Net sales for Ralcorp’s Cereals, Crackers and Cookies segment were $277.3 million, up 39% from $199.1 million in the same year-ago quarter. The improvement primarily reflected the addition of the Bloomfield Bakers business, which was acquired on March 16. Excluding Bloomfield, sales in the segment rose 8%, with increases at both the Ralston Foods cereal and snacks division and the Bremner cracker and cookie division. Profit contribution for the segment during the quarter totaled $27.4 million, up from $19.9 million in the first quarter of fiscal 2007. Ralcorp said Bloomfield contributed about $4 million to the segment’s profit contribution during the first quarter.
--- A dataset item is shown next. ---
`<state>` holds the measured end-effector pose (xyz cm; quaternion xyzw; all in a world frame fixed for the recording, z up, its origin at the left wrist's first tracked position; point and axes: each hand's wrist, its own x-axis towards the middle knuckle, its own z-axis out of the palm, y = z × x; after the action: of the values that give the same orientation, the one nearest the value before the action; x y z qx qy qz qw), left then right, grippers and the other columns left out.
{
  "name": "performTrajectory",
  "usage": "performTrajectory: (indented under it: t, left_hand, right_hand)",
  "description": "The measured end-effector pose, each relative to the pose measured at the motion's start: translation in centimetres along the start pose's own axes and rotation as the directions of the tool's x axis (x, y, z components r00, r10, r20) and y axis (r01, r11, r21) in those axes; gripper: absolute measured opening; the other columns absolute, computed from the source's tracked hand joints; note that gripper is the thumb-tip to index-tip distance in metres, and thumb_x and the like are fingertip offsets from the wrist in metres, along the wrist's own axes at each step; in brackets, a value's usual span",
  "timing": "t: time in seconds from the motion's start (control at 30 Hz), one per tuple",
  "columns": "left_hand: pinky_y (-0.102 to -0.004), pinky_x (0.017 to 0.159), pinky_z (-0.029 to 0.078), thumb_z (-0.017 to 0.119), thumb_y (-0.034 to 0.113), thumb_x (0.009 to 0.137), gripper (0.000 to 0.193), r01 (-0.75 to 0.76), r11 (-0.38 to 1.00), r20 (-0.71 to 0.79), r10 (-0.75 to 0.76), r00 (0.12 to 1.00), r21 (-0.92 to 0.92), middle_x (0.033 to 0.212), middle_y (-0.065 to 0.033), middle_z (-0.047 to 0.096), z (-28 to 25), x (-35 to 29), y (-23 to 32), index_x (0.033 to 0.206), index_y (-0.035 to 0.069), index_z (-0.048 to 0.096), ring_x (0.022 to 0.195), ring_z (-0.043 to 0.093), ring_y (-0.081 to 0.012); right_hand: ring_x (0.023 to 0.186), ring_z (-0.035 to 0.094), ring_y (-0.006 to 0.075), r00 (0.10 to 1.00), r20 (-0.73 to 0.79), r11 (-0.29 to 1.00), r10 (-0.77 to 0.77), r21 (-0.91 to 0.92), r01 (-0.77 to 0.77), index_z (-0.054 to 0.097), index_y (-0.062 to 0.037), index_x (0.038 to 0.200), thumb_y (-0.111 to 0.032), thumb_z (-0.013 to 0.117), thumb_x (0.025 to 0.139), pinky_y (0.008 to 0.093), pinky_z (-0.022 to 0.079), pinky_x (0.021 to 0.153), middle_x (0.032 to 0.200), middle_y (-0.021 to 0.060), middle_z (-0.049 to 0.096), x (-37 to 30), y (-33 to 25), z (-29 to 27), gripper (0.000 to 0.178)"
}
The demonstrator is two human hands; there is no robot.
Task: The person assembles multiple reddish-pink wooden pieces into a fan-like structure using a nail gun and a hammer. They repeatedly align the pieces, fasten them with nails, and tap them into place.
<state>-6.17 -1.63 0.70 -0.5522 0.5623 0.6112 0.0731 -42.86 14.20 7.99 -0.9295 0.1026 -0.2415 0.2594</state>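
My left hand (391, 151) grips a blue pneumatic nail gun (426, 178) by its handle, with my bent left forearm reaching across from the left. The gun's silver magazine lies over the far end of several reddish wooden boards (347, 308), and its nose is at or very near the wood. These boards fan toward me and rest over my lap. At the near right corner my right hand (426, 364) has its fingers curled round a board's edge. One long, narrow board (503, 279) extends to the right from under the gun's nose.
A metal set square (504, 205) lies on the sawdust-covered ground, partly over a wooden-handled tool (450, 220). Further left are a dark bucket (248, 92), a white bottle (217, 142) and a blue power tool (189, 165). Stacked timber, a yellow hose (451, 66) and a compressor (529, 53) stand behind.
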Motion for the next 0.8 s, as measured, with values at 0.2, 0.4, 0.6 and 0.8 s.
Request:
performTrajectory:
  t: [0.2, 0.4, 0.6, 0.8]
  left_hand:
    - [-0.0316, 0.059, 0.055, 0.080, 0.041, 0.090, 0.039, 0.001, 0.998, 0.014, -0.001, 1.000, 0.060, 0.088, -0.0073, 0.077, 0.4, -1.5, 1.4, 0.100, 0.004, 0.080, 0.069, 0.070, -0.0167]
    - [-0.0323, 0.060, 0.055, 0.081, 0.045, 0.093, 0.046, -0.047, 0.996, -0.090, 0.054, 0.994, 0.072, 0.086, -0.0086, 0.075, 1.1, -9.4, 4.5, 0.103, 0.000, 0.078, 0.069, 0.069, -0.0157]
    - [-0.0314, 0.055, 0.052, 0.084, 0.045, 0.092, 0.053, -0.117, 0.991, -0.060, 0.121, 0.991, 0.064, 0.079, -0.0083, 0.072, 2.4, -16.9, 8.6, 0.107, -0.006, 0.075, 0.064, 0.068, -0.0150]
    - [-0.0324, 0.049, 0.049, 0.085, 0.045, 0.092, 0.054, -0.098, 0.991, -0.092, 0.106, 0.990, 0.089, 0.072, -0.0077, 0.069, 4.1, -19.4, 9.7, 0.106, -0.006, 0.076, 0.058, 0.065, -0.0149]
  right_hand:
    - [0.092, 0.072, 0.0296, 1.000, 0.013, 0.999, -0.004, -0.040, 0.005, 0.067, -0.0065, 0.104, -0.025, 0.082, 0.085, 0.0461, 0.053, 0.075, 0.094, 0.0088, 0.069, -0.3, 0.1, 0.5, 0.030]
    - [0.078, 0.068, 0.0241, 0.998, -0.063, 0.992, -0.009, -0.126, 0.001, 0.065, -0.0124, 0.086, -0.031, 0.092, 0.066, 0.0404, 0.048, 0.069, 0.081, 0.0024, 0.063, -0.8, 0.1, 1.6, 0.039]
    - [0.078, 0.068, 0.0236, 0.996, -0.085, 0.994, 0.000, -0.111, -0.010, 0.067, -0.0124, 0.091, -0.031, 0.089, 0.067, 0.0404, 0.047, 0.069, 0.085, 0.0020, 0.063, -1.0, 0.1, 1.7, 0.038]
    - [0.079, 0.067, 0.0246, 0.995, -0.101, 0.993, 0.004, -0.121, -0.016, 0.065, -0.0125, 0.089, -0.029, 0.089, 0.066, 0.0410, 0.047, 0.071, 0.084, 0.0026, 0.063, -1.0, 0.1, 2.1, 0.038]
Net sales in Ralston Foods (including the Bloomfield acquisition) grew 62% to $194.8 million, up from $120.3 million in the same period a year ago. Ralcorp said the doubling of cereal co-manufacturing business added approximately $7 million during the quarter. Meanwhile, hot cereal volume declined 6% in the quarter, which compared with a 7% improvement in the same period a year ago.
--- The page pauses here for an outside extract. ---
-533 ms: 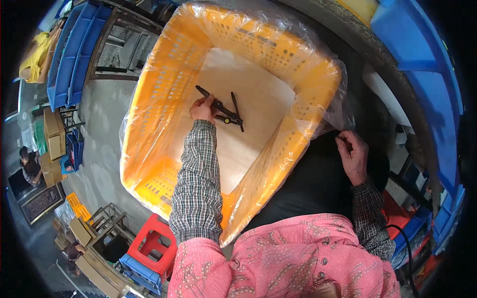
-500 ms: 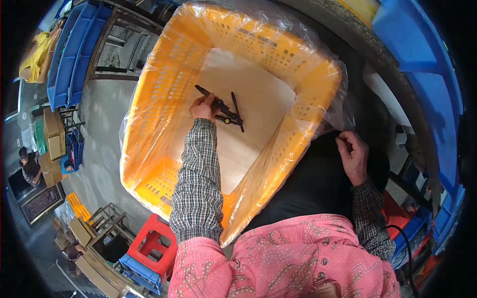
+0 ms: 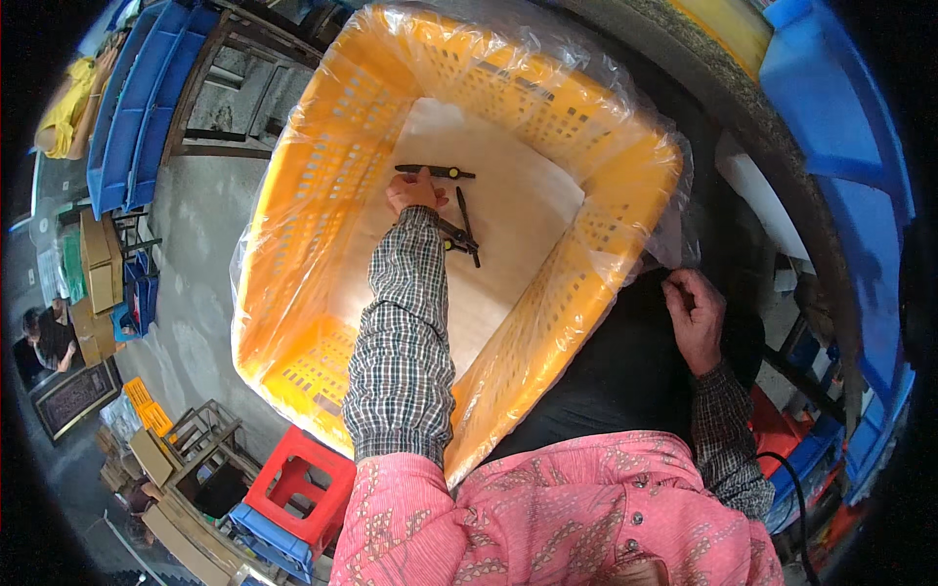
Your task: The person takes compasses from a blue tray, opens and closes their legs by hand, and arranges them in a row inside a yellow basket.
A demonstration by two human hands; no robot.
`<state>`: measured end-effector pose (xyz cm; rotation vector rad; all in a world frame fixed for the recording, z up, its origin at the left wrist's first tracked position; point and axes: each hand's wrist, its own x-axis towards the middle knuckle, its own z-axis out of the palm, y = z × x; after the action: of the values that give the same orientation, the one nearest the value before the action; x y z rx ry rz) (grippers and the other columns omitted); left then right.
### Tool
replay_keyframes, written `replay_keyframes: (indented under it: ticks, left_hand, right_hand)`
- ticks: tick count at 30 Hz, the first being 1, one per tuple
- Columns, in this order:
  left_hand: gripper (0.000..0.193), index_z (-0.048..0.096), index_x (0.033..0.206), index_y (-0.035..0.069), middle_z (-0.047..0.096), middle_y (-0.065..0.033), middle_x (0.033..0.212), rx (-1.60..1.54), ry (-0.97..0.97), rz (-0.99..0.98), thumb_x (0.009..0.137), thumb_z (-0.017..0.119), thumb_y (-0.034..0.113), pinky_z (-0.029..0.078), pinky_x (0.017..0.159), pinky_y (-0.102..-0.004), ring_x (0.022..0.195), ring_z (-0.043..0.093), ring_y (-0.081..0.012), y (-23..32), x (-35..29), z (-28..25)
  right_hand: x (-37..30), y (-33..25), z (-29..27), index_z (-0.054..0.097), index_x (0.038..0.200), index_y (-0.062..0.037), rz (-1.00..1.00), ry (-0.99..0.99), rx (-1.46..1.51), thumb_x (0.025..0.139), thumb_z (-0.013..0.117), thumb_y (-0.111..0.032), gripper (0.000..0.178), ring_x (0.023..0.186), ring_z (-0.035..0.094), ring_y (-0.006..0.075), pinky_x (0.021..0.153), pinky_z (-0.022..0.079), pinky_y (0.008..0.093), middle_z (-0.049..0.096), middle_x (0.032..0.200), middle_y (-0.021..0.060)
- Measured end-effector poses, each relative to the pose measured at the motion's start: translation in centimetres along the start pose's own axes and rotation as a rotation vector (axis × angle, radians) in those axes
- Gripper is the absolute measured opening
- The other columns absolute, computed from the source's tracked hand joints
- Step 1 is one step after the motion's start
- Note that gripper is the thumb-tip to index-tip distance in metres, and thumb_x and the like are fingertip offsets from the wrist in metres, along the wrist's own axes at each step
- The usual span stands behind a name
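In the head view, your left hand [image 3: 415, 193] has its fingers curled at a slim black piece [image 3: 447, 173] with round yellow spots — touching it, though whether they grip it, you can't tell. It lies toward the far left of the smooth tan base [image 3: 518, 186], beyond narrow, angled dark pieces [image 3: 463, 213], inside a perforated orange plastic crate [image 3: 625, 161] lined with crinkled clear film [image 3: 674, 220]. Your right hand [image 3: 696, 317] is half-curled near that film — any hold is unclear.
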<state>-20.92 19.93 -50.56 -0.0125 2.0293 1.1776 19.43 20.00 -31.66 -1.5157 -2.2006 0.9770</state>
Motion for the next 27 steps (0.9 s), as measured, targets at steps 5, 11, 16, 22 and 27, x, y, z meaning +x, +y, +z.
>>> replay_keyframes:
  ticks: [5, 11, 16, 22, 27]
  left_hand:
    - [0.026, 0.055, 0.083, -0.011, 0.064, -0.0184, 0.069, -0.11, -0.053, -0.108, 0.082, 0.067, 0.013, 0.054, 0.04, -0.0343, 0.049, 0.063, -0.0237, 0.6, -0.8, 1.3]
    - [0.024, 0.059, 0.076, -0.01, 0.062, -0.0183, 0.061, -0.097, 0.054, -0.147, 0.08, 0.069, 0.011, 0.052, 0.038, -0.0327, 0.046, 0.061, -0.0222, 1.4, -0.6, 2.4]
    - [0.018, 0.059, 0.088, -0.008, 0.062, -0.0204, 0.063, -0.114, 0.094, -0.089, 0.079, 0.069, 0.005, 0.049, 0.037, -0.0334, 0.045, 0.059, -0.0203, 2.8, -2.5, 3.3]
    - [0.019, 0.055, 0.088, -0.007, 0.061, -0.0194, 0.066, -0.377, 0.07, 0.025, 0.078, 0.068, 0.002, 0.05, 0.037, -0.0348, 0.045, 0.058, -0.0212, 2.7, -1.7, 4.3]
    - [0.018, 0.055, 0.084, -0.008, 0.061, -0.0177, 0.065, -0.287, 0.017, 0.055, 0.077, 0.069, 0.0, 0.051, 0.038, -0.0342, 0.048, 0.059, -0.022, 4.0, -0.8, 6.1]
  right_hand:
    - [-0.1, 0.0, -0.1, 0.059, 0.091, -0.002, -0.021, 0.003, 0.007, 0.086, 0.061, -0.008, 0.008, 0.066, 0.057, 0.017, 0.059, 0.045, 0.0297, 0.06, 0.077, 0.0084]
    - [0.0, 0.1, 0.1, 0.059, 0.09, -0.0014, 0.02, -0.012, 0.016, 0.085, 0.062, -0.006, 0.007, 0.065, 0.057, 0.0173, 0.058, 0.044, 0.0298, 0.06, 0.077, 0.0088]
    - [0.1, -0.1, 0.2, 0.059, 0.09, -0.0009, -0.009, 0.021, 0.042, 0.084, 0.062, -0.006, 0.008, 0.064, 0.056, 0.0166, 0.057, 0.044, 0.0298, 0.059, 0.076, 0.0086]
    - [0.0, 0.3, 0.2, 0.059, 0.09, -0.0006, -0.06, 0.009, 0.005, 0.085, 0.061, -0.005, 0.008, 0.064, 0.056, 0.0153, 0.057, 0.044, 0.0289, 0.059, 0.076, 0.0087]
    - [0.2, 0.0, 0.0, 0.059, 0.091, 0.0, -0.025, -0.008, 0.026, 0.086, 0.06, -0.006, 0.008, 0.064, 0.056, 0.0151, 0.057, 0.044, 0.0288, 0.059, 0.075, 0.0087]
Sales in the Bremner cracker and cookie division totaled $82.5 million, up 5% from $78.8 million. The company attributed the gain to higher selling prices, and noted that a 7% sales volume change in cookies was driven by an expanded product offering with a major customer.
Profit contribution in the Frozen Bakery Products segment was $17.7 million, down 10% from the same period a year ago. Ralcorp said the decline reflected overall ingredient costs that were unfavorable by $6.7 million. Manufacturing expenses also were higher, driven by higher plant operating costs from increased staffing and wage changes, higher depreciation, and higher maintenance expense. Total net sales of the Frozen Bakery Products segment were $182.5 million, up 23%. The gain was driven by a 9% volume growth, a full quarter of sales from Cottage Bakery, and selling price improvements.
Net sales of Dressing, Syrups, Jellies & Sauces, also known as Carriage House, rose 9% to $109.8 million, while profit contribution fell to $1.7 million from $4.5 million in the first quarter of fiscal 2007. Ralcorp experienced 47% volume growth in its peanut butter line, helped by a February 2007 recall of a competitor’s product.
Profit contribution in the Snack Nuts & Candy segment, also known as Nutcracker Brands, fell 22% to $6.4 million despite a 9% gain in sales during the quarter. The lower profit contribution was attributed to higher costs of peanuts and cashews.